Enquanto adolescente e jovem adulta era vulgar a inclinação para me sentir deprimida. Dar de caras com estudos que indicam haver uma relação causal entre a isotretinoína e a depressão é um abre-olhos!
Obviamente, os pacientes de acne, particularmente os casos graves não serão propriamente as pessoas mais alegres, sociáveis e com mais alto astral que por aí andam, visto ser uma condição que abala a autoestima, mas não pode ser descartada a responsabilidade de um medicamento que inibe a produção de serotonina e que mexe com o sistema nervoso - já se fala no papel dos retinoides no desenvolvimento de Alzheimer e esquizofrenia.
Igualmente no meu caso creio que a toma prolongada deste medicamento possa ter contribuído para o aparecimento ou agravamento de alguns padecimentos a nível de pele, gastrointestinal, músculos, articulações e até visão.
Se valeu ou não a pena é uma questão complicada de responder. Já vi o Roacutan ser chamado de "veneno milagroso". É terrível, mas na verdade acaba por funcionar. E embora não tenha uma pele perfeita, as suas imperfeições neste momento são uma fracção do que tive nos piores momentos da minha condição.
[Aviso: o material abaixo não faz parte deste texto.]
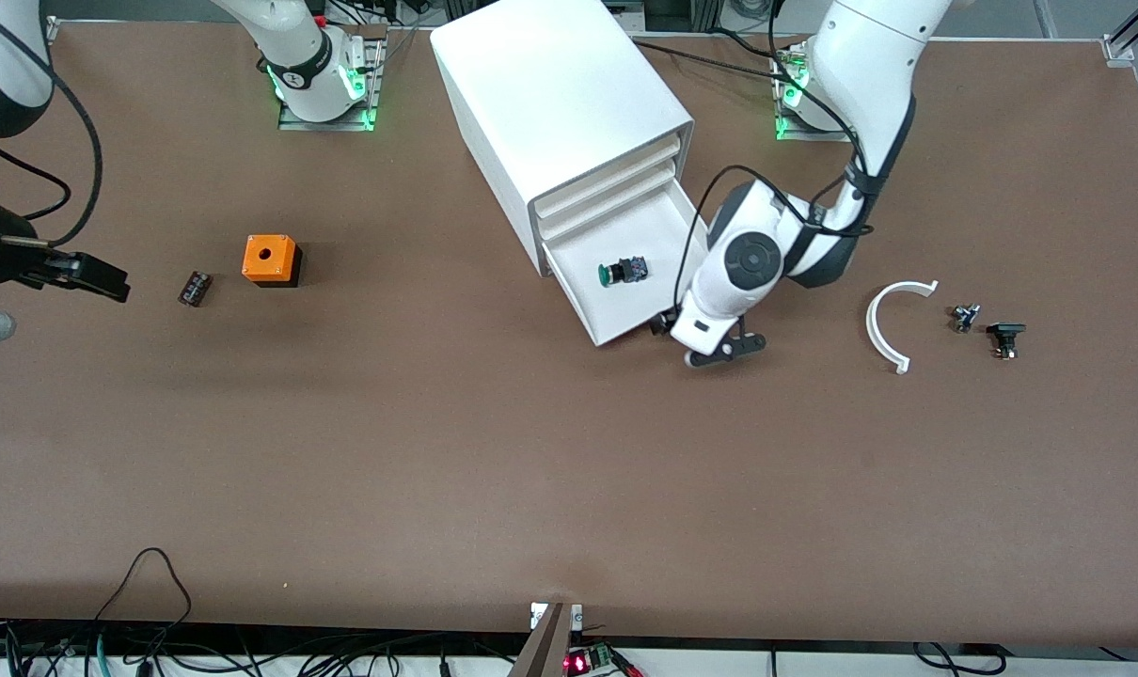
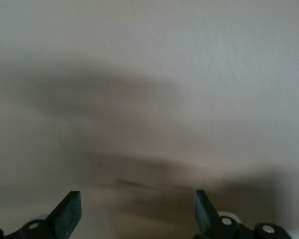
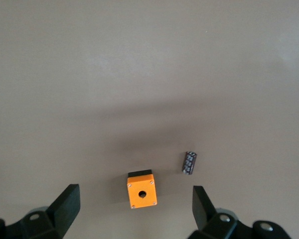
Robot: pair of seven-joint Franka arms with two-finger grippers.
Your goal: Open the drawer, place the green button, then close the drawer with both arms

Quando se inicia um tratamento "à séria", coordenado por um médico dermatologista, gasta-se uma pequena fortuna em consultas e em remédios vários que se compram em catadupa. A minha rotina mensal/ bimensal consistia em análises ao sangue, seguidas de mais uma consulta médica, e uma nova remessa trazida da farmácia. O armário dos medicamentos enchia-se de caixas de Roacutan, Dalacin-T, outros antibióticos e muitos cremes e produtos de limpeza caríssimos à base de água termal cujo papel era acalmar a pele e ajudar a diminuir os efeitos secundários da parte mais agressiva do tratamento como a vermelhidão, a escamação, etc, que embora fossem receitados para tratar de um problema de saúde não tinham direito a comparticipação.
Um desses efeitos era a hipersensibilidade à exposição solar logo sempre que saía de casa tinha que aplicar na face um protector solar, espesso como uma base, num tom cinza esverdeado que dava à minha tez um resultado pouco feliz. Talvez ao gosto dos góticos e amantes de estórias vampirescas.
A acne não é somente uma questão estética, é também fisicamente dolorosa. Nos meus piores surtos tive cistos subcutâneos cuja presença me causou desconforto ao nível de uma dor de dentes, das más. Isto para não abordar exaustivamente todos os 50 graus de desconforto e dor que as diversas manifestações da acne são capazes.
Quando a fase pior do tratamento passa e começamos a ver resultados no espelho, a sensação é indescritível. É como se finalmente nos estivéssemos a conhecer pela primeira vez, como se nunca na verdade tivéssemos visto o nosso próprio rosto pois este estava camuflado por toda uma camada de lesões e inflamações. Retirada finalmente essa máscara é possível prestar a devida atenção a todos os traços de que somos feitos: do zigomático ao maxilar, da mandíbula à glabela, e como é agradável, elegante e até distinto aquele reflexo!